[[ Records open ]]

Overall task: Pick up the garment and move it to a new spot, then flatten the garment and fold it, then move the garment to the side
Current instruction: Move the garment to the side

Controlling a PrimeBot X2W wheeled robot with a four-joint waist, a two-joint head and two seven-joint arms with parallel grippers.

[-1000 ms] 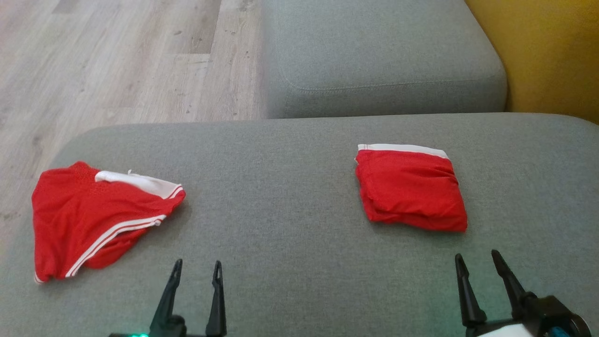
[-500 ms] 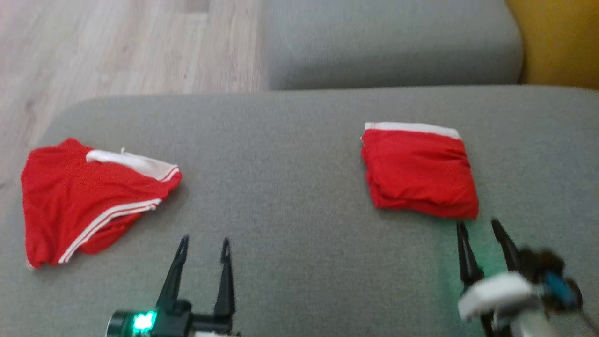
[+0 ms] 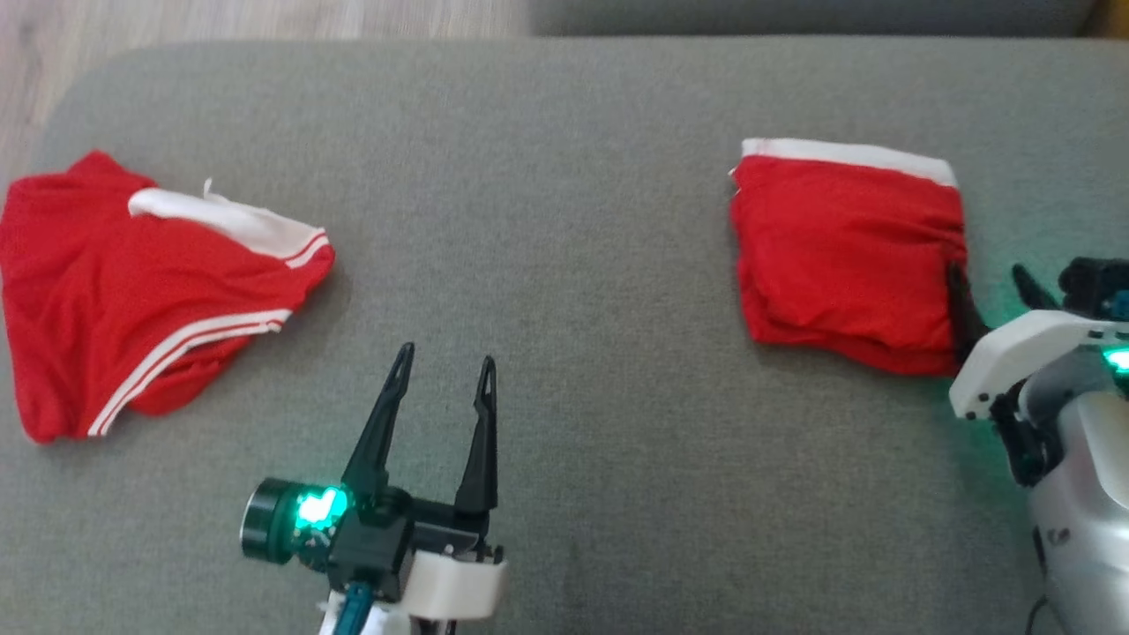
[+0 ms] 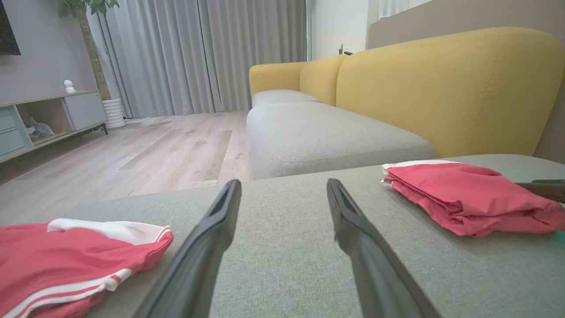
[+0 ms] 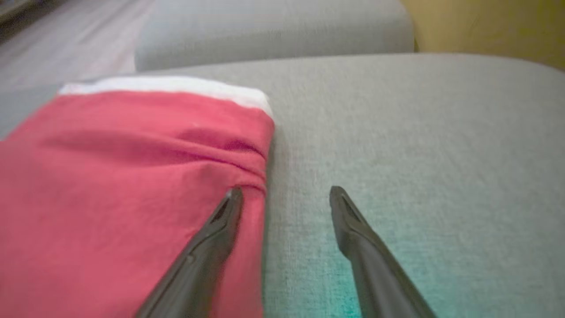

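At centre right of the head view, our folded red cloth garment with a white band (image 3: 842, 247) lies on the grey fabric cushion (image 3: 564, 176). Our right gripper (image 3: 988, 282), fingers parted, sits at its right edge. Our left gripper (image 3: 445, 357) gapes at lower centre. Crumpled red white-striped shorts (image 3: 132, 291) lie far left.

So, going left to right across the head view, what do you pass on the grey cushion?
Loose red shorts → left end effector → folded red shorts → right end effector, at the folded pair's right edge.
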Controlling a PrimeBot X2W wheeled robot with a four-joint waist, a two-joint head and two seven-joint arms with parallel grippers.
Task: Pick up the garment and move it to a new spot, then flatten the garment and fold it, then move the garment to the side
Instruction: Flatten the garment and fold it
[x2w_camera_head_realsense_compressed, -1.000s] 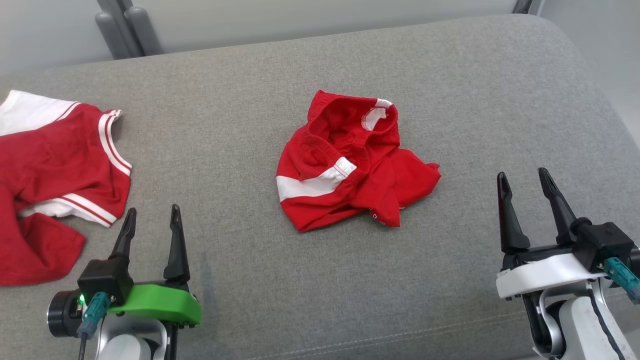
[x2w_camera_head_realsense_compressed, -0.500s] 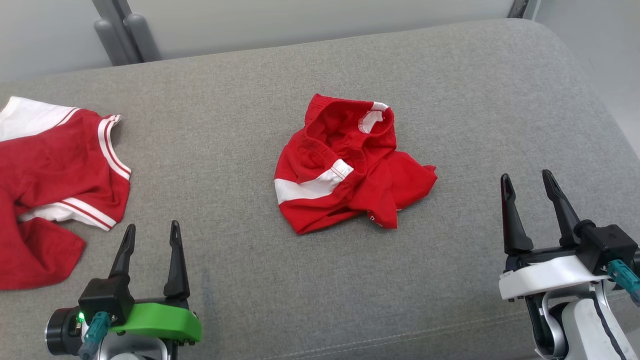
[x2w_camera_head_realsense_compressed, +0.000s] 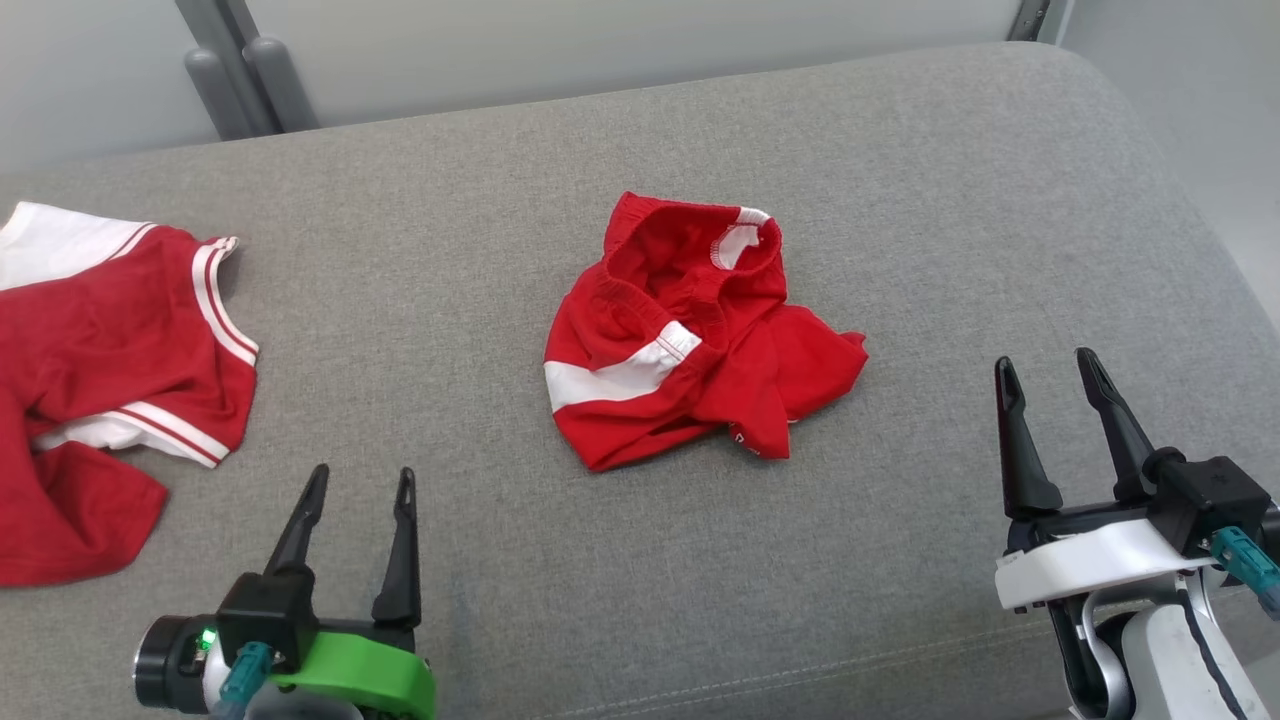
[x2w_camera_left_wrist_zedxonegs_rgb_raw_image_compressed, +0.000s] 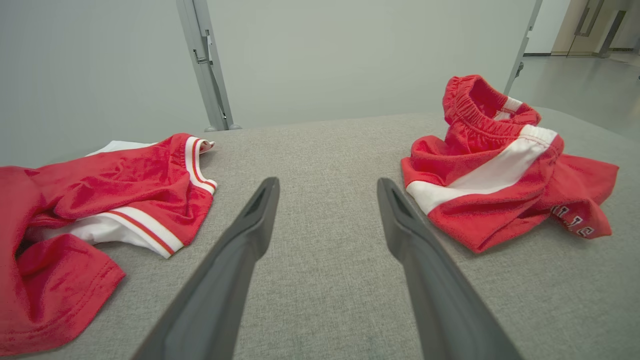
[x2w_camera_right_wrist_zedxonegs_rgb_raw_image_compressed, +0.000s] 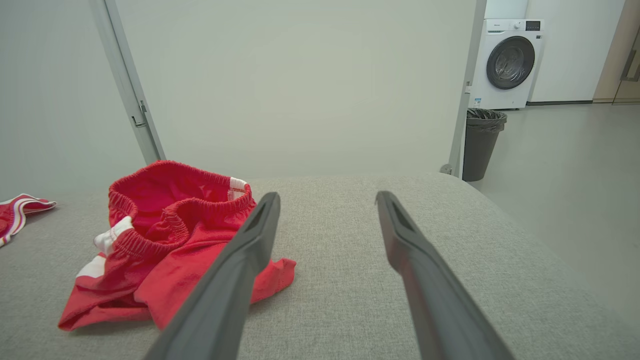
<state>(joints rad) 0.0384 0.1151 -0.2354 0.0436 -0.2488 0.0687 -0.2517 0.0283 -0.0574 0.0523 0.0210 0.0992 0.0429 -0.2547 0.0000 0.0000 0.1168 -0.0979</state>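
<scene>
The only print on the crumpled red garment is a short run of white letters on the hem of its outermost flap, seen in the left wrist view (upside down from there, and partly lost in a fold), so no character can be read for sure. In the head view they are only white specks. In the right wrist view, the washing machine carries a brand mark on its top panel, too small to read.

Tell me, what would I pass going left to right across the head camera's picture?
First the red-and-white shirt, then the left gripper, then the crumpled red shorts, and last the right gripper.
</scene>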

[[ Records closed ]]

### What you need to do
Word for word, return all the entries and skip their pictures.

### Response to the task
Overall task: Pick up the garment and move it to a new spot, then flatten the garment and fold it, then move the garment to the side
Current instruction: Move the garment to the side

Controlling a PrimeBot X2W wheeled robot with a four-joint waist, a two-joint head and two seven-joint arms with parallel grippers.

[-1000 ms] 
[-500 ms] 
[+0 ms] 
[+0 ms] 
[+0 ms] 

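At centre right of the head view, our folded red cloth garment with a white band (image 3: 842, 247) lies on the grey fabric cushion (image 3: 564, 176). Our right gripper (image 3: 988, 282), fingers parted, sits at its right edge. Our left gripper (image 3: 445, 357) gapes at lower centre. Crumpled red white-striped shorts (image 3: 132, 291) lie far left.

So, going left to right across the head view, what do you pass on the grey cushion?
Loose red shorts → left end effector → folded red shorts → right end effector, at the folded pair's right edge.
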Controlling a PrimeBot X2W wheeled robot with a four-joint waist, a two-joint head and two seven-joint arms with parallel grippers.
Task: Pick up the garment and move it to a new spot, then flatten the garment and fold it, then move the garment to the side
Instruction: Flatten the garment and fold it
[x2w_camera_head_realsense_compressed, -1.000s] 
[x2w_camera_head_realsense_compressed, -0.500s] 
[x2w_camera_head_realsense_compressed, +0.000s] 
[x2w_camera_left_wrist_zedxonegs_rgb_raw_image_compressed, +0.000s] 
[x2w_camera_right_wrist_zedxonegs_rgb_raw_image_compressed, +0.000s] 
<state>(joints rad) 0.0384 0.1151 -0.2354 0.0436 -0.2488 0.0687 -0.2517 0.0283 -0.0574 0.0523 0.0210 0.0992 0.0429 -0.2547 0.0000 0.0000 0.1168 -0.0979</state>
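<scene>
The only print on the crumpled red garment is a short run of white letters on the hem of its outermost flap, seen in the left wrist view (upside down from there, and partly lost in a fold), so no character can be read for sure. In the head view they are only white specks. In the right wrist view, the washing machine carries a brand mark on its top panel, too small to read.

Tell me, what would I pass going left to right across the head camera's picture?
First the red-and-white shirt, then the left gripper, then the crumpled red shorts, and last the right gripper.
</scene>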

Nothing else is part of this answer.